Actually everyone in Hawaii knows very well the misadventure of mankind introducing the mongoose into the Islands, but when I was told that the animal was active during the day (diurnal) and knowing that rats are nocturnal, it seemed unlikely anyone could have been that dim-witted. Well I was wrong.
Apparently, in 1872 someone by the name of W. B. Espeut introduced Indian Mongoose from Calcutta to the island of Jamaica to control its rising rat population. A subsequent paper published by Espeut, that praised the results, intrigued local Hawaiian plantation owners who, in 1883, brought 72 mongooses from Jamaica to the Hamakua Coast (maybe sold by “Mongoose” Forbes) here on the Big Island. These were raised and their offspring were shipped to plantations on Maui, Molokai and Oahu (Instant Hawaii).
(Legend has it when Kauai's shipment arrived one of the critters bit the dock hand that was unloading them. He bumped the shipping container they had arrived in knocking it into the ocean, therefore, the mongoose were never dispatched to perform their intended duties.)
Not everyone was convinced that importing mongooses was a good idea. In an 1883 issue of Planters Monthly, someone wrote, "Whether it would be wise to introduce the animal to these Islands may be a question.
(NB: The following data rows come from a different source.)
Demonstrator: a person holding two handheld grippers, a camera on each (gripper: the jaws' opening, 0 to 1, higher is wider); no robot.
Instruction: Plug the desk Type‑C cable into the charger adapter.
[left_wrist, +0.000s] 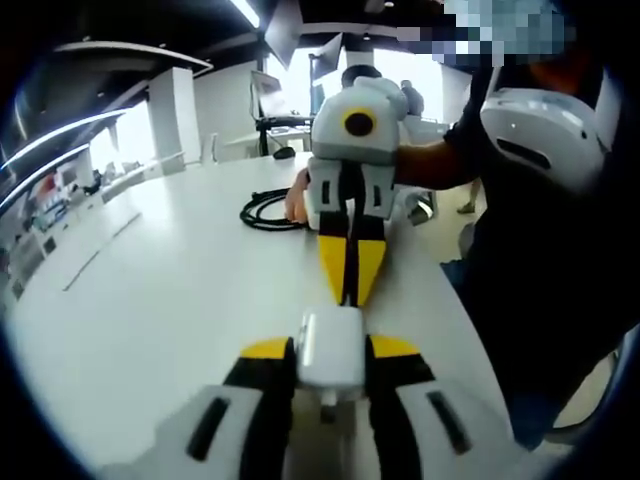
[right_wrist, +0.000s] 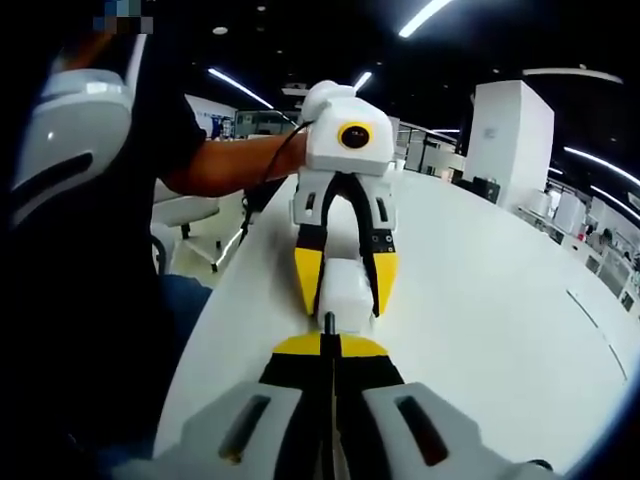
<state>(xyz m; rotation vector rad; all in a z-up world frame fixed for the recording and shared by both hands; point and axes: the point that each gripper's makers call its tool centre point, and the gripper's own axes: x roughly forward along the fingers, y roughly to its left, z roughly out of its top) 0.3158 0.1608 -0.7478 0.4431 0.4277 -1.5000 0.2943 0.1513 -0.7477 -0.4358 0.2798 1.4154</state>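
Note:
My left gripper (left_wrist: 330, 348) is shut on the white charger adapter (left_wrist: 331, 352), held just above the white table (left_wrist: 170, 300). My right gripper (left_wrist: 351, 285) comes in from beyond it, its yellow jaws shut and pointing at the adapter's far face. In the right gripper view, my right gripper (right_wrist: 328, 345) pinches the thin black Type-C plug (right_wrist: 328, 322), whose tip reaches the adapter (right_wrist: 342, 285) held in the left gripper (right_wrist: 345, 300). The rest of the black cable (left_wrist: 265, 212) lies coiled on the table behind the right gripper.
The person (left_wrist: 560, 250) stands at the table's curved edge (left_wrist: 455, 300), beside both grippers. A monitor (left_wrist: 268, 95) stands at the table's far end. White columns (right_wrist: 510, 135) and more desks lie beyond the table (right_wrist: 500, 300).

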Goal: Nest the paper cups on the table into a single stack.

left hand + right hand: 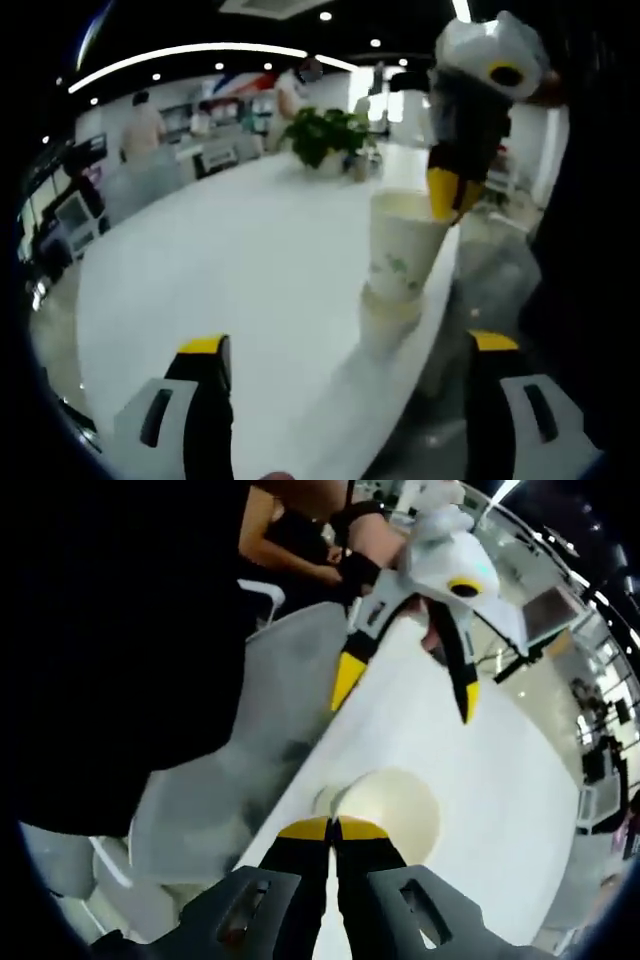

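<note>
While the right gripper [333, 828] pinches the rim of the top paper cup [404, 248] on the stack [392, 322] near the table [230, 270] edge, press straight down — keep it coaxial — with the left gripper [345, 348] spread, hovering clear.

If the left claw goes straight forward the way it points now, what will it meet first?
Probably the stack of paper cups near the table edge, slightly right of centre ahead of the open left claw. The right claw grips its top cup's rim. Depth is uncertain.
</note>
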Tool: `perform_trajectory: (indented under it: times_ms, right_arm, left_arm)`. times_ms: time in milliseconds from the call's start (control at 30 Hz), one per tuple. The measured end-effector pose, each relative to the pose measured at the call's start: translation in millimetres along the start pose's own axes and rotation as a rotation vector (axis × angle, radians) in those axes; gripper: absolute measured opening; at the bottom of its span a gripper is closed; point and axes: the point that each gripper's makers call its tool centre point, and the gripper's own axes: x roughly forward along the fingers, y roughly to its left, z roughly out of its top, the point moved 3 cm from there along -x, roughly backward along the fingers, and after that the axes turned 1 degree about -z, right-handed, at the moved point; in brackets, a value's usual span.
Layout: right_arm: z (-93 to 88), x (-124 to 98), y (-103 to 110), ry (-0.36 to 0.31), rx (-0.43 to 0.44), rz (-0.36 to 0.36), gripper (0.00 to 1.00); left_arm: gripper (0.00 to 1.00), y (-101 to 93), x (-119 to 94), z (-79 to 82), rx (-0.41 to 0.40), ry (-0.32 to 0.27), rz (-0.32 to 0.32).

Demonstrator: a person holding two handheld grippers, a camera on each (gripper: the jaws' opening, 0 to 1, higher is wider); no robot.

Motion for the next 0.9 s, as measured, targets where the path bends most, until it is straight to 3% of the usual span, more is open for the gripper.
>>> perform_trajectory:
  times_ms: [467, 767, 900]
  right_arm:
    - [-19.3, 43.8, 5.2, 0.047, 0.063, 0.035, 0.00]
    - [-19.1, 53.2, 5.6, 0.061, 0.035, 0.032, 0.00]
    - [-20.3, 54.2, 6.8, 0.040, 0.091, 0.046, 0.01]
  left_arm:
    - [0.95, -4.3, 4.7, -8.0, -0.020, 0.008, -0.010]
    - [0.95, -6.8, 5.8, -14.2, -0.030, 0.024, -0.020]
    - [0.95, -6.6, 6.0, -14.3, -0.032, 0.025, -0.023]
It would be important to first learn more of the nature of the creature, for they may prove an evil." ( Smart man, but unfortunately, this anonymous writer's advice was not taken.
The Mongooses did eat rats, it turns out, and did help slightly in the sugar cane fields, but came nowhere near controlling the rat population. And worse, Hawaii does not have any natural predators of the mongoose.

As in Kipling's Jungle Book character Rikki-Tikki-Tavi, the devil-eyed cunning critter is famous for taking on venomous snakes like king cobras. But that is not why the ferret-like mongooses are sometimes referred to as the most dangerous animal in the world. That title was earned when it became clear that the mongoose is unparalleled when it comes to destroying native species. A fact learned the hard way in Hawaii. (Naturally Speaking)
Nowadays, mongooses rule every Hawaiian island except Lana'i and Kaua'i, and even there it may only be a matter of time. Recently, mongooses have been sighted on Kaua’i. Almost all the mongooses on the Hawaiian Islands today are descended from the original ones brought over by W.B. Espeut from Calcutta to Jamaica (Naturally Speaking).
Mongooses love eggs and they will throw eggs against rocks to break them open and to eat them. They also prey on fledgling and adult native Hawaiian birds, not to mention endangered sea turtle eggs and hatchlings (Naturally Speaking).

What has been truly sad is that the mongoose has diminished the number of the Hawaiian State Bird, the Nene (or Hawaiian Goose) to almost extinction.
About the only good thing that can be said about them in these Isles is that I learned that mongooses are monogamous, and that when the mate of a mongoose dies the survivor will never mate again.
And it case you were wondering -- yes, mongooses is the preferred plural form although mongeese is acceptable. Just be glad you are not a non-native English speaker trying to learn this confusing language, and if you are, well….my thoughts are with you.